The prerequisites for the ARDMS and CCI are unique to the various entry-level backgrounds and experience. You can quickly navigate the current prerequisites through their sites.
Physicians and Abdominal/Obstetric/Breast Ultrasound
There is presently no Medicare directive requiring sonographer certification as a prerequisite to reimbursement for these procedures. Oregon, New Mexico have state laws requiring all sonographers to be credentialed to practice in any field. Other states are considering similar actions. Private insurance carriers may have separate policies.
The American Institute of Ultrasound in Medicine has recommended guidelines in place to ensure the highest standard of facility compliance. Learn more
Physicians and Cardiac Ultrasound
Medicare is evolving its policies state by state; many states already require technologist credentialing as a condition for reimbursement. Physician credentialing is required in some, but not all states as a prerequisite to reimbursement by Medicare. Learn more.
Private payers are adopting more rigorous policies, but uniformity across the nation is still years away; ICAEL posts the most current positions of the nations largest private payers on its site here.
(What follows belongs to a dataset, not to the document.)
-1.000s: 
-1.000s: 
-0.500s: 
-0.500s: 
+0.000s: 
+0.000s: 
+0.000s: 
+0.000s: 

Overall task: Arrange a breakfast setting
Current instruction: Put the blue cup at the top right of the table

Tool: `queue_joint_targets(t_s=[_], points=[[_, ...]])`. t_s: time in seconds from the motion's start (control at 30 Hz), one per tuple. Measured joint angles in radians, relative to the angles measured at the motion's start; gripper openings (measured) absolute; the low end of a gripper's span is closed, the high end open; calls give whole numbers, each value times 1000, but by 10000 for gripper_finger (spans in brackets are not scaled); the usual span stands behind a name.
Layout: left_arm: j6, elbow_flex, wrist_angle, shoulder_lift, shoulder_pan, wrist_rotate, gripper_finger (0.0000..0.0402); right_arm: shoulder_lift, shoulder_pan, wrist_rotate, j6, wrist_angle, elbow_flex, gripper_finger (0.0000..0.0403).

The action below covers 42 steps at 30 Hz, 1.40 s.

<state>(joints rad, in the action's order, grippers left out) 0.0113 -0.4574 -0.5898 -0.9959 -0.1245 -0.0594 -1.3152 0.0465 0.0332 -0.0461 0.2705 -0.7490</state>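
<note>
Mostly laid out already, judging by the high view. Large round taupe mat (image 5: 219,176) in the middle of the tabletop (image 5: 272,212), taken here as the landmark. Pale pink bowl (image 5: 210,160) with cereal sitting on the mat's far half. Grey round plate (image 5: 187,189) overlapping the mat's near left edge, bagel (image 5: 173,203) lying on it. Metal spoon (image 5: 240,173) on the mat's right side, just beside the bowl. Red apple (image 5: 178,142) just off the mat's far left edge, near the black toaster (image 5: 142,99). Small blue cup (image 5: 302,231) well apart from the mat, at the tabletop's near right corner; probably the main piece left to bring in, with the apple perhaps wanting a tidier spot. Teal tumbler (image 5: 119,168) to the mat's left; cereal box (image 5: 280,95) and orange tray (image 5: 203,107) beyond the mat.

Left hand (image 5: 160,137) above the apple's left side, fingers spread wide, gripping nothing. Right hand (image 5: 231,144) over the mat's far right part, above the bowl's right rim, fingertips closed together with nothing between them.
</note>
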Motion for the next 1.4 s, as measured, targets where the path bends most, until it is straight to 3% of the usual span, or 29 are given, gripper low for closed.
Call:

Eventually, the entire US will follow suit. The National Board of Echocardiography is currently the only credentialing board for doctors and prerequisites include either cardiovascular board certification or specialized postgraduate medical training in cardiovascular medicine, plus interpretation experience.
Physicians and Vascular Ultrasound (all clinical applications)
Medicare has directives throughout the entire United States that require physicians interpreting vascular ultrasound to provide evidence of specialized training, specific to the technology. Sonographers performing vascular ultrasound studies must either possess certification in vascular ultrasound or (in some states) perform the exam under the supervision of a certified sonographer.
Inspect your state’s specific Medicare policy for both physicians and technologists here. Private insurance carriers may have different policies. ICAVL no longer posts information from private insurance carriers; you will need to contact them directly for current or pending policy. In general, most require at least 10-15 hours of focused training in the specialty area.
Some states now require formal certification for physicians to read. Most hospitals‘ labs are ICAVL credentialed, which requires reading physicians to have met formal training standards in medical school or informally, by the following pathway:
- 40+ hours of Category 1 CME specific to vascular testing within the prior three years, plus
- 8 hours of supervised practical experience or observation in a credentialed vascular laboratory, and
- Documentation of 100 cases interpreted and over-read by a credentialed-lab physician, in each specialty area of application. Learn more.
Only one agency can credential primary care physicians in all areas of vascular ultrasound interpretation. As we noted above, this credential is presently required only in certain states. The Alliance for Physician Certification an Advancement offers the Registered Physician Vascular Interpretation credential; it has a 96% pass rate. Learn more
Specifically Regarding Facilities Credentialing
Two separate agencies credential echocardiography and vascular laboratory services: ICAEL and ICAVL, respectively. Private offices and hospitals providing vascular ultrasound studies (whether in conjunction with echocardiography or as a standalone service) should be–and will eventually be required to be–credentialed by the appropriate agency.
The entire body of certification guidelines can now be downloaded for free through the Intersocietal Accreditation Commission. The process is still voluntary, and payment is still allowed in non-credentialed labs provided physician and sonographer credentialing criteria have been met. As the Affordable Care Act unfolds to its full bloom, this will inevitably evolve to a more restrictive mode.